### [Exercise instructions]
Reproduce the material that follows, keeping every line exactly as it is.

====== Raw data ======

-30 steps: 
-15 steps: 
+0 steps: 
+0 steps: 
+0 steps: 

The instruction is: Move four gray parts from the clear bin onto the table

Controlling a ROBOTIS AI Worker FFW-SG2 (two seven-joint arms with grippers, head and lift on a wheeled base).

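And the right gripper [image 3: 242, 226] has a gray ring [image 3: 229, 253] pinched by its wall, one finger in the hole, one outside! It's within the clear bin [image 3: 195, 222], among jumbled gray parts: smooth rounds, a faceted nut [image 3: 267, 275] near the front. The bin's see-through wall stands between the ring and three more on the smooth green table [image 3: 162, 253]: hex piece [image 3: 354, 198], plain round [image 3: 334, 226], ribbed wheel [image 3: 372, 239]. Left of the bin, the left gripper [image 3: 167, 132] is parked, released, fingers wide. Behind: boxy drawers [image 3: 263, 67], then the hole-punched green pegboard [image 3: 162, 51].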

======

### [Task output]
-30 steps: 
-15 steps: 
+0 steps: 
+0 steps: 
+0 steps: 

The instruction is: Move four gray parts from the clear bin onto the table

Controlling a ROBOTIS AI Worker FFW-SG2 (two seven-joint arms with grippers, head and lift on a wheeled base).

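And the right gripper [image 3: 242, 226] has a gray ring [image 3: 229, 253] pinched by its wall, one finger in the hole, one outside! It's within the clear bin [image 3: 195, 222], among jumbled gray parts: smooth rounds, a faceted nut [image 3: 267, 275] near the front. The bin's see-through wall stands between the ring and three more on the smooth green table [image 3: 162, 253]: hex piece [image 3: 354, 198], plain round [image 3: 334, 226], ribbed wheel [image 3: 372, 239]. Left of the bin, the left gripper [image 3: 167, 132] is parked, released, fingers wide. Behind: boxy drawers [image 3: 263, 67], then the hole-punched green pegboard [image 3: 162, 51].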

This output is finished.